Alberto Garzón et Pablo Iglesias

Quant à Podemos en lui-même, l’Union européenne lui tient lieu de totem indéboulonnable auquel on doit sans cesse rappeler son attachement. À la veille des élections générales du 20 décembre 2015, l’Institut royal Elcano, cercle de réflexion sis à Madrid, posait une série de questions dans le domaine de la politique étrangère aux quatre plus grandes formations en lice. L’une de ces questions était la suivante : « En tant qu’objectif à moyen et long terme, seriez-vous partisan d’une Europe fédérale ou d’un saut décisif vers de véritables « États-Unis d’Europe » ? » La personnalité mandatée par Podemos répondait la chose suivante : « Dans la mesure où cela se fait depuis les valeurs dont nous venons de parler [les droits de l’homme, l’égalité des sexes, la démocratie et le développement durable et inclusif], oui.

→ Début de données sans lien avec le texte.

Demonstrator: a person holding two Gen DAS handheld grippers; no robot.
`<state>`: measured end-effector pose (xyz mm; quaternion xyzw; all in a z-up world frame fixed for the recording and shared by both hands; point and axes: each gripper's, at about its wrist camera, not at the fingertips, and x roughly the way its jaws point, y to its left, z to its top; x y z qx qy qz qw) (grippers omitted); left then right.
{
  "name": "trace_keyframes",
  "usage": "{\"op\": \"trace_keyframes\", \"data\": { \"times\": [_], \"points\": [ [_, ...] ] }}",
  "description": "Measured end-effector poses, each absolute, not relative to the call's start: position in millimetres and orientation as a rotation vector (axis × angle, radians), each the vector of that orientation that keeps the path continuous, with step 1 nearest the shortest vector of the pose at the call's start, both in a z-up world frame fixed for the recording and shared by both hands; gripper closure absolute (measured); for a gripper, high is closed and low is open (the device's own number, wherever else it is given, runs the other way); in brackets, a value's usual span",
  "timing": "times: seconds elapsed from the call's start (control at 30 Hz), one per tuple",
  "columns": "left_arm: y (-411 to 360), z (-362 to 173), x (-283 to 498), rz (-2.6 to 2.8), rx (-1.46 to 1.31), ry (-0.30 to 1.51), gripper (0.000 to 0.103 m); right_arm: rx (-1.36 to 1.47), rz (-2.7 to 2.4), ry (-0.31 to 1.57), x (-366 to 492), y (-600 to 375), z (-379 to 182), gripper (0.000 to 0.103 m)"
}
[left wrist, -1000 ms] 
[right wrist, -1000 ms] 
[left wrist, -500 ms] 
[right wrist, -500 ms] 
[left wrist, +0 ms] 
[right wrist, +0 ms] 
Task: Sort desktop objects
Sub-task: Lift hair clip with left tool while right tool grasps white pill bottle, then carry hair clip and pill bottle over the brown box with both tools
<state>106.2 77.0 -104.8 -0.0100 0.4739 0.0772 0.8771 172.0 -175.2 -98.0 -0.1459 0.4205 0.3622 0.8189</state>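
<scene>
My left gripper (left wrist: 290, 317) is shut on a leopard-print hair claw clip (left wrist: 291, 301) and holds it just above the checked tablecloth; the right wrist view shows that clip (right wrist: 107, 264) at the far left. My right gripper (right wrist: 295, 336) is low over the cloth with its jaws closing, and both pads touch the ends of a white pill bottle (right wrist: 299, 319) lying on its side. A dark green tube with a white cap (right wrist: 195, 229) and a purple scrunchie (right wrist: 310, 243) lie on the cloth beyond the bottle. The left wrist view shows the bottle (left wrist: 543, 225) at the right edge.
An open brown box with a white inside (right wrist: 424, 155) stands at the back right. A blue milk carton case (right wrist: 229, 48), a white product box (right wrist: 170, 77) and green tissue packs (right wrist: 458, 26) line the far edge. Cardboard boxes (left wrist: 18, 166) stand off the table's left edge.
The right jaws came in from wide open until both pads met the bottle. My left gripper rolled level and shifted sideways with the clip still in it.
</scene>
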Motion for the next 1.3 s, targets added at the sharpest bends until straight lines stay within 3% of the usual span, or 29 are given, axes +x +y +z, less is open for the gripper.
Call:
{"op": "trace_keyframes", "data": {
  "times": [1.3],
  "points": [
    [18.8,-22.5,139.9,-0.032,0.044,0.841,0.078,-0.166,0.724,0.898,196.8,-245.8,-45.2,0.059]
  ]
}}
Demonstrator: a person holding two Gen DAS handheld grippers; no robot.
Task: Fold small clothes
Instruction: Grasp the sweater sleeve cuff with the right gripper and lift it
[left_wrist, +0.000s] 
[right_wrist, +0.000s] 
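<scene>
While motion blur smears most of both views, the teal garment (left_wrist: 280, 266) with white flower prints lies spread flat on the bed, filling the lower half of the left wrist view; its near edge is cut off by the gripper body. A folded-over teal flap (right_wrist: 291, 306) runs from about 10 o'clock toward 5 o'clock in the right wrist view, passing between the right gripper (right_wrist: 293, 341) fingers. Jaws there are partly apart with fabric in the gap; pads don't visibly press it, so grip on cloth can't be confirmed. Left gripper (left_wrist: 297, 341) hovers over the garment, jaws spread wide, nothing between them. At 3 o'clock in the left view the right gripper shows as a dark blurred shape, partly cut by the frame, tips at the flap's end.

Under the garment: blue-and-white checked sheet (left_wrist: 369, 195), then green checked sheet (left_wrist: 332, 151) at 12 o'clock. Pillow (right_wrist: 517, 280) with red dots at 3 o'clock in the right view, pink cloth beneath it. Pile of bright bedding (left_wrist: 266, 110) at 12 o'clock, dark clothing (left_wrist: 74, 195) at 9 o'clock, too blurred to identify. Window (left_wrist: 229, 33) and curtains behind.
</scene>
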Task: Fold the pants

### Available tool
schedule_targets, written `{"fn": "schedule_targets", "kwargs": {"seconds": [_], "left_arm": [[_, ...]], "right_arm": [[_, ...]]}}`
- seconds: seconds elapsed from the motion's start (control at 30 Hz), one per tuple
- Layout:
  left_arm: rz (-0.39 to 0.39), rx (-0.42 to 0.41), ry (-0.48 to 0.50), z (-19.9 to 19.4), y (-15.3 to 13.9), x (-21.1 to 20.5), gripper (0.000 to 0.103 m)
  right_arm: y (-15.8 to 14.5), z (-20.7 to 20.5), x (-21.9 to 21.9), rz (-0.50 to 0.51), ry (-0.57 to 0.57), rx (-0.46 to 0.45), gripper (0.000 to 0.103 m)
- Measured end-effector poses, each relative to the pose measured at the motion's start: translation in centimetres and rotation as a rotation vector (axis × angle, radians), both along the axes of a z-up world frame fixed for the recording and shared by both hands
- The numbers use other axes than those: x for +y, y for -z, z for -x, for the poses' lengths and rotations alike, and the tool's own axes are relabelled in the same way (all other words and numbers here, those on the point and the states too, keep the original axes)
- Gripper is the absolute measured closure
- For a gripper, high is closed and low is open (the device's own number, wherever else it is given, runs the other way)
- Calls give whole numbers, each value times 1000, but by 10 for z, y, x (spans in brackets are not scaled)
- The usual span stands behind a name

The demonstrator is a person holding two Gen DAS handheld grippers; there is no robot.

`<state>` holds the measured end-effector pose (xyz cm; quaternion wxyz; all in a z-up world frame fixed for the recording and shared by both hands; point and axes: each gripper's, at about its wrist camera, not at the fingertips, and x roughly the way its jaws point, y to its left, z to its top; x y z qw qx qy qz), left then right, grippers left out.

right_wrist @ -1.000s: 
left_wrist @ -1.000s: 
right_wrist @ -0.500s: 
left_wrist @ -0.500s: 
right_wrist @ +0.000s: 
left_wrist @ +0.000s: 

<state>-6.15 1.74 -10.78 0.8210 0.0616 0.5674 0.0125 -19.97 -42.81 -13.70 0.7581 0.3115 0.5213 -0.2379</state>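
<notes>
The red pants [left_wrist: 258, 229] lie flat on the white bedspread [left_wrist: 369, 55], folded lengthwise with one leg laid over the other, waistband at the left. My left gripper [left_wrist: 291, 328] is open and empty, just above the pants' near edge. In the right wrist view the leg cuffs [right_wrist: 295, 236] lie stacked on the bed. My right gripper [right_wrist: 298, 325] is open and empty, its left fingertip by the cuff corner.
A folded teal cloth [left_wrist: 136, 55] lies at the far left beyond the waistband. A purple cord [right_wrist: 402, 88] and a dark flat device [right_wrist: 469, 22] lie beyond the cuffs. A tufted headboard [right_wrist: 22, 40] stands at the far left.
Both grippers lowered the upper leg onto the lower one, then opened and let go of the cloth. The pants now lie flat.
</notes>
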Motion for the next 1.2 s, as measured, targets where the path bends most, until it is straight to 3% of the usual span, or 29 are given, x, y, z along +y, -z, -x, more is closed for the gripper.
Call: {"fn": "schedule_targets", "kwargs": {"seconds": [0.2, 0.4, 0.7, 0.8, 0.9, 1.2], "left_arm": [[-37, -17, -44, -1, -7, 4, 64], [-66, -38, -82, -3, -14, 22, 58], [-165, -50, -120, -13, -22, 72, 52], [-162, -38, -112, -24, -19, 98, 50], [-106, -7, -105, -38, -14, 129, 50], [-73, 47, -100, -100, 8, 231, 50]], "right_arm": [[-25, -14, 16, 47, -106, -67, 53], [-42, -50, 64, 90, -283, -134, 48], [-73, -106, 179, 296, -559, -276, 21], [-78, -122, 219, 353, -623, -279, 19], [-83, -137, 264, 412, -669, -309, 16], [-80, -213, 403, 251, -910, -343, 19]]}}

Le plus curieux dans tout ce processus de débat sur le chapitre « Europe » de notre programme électoral, c’est qu’il nous ait fallu démentir le mythe selon lequel les adhérents et sympathisants de Podemos sont opposés au projet européen. C’est tout le contraire. Chez Podemos, nous sommes partisans d’un renforcement de l’union politique des 28 avec une nouvelle réforme constituante, à condition qu’elle se fasse dans une perspective démocratique, avec l’accent mis sur les citoyens et sur la base de l’Europe sociale et des valeurs. Nous revendiquons ainsi un projet transformateur ambitieux, solidaire, inclusif et profondément européiste ». Je crois qu’une telle profession de foi se passe de tout commentaire.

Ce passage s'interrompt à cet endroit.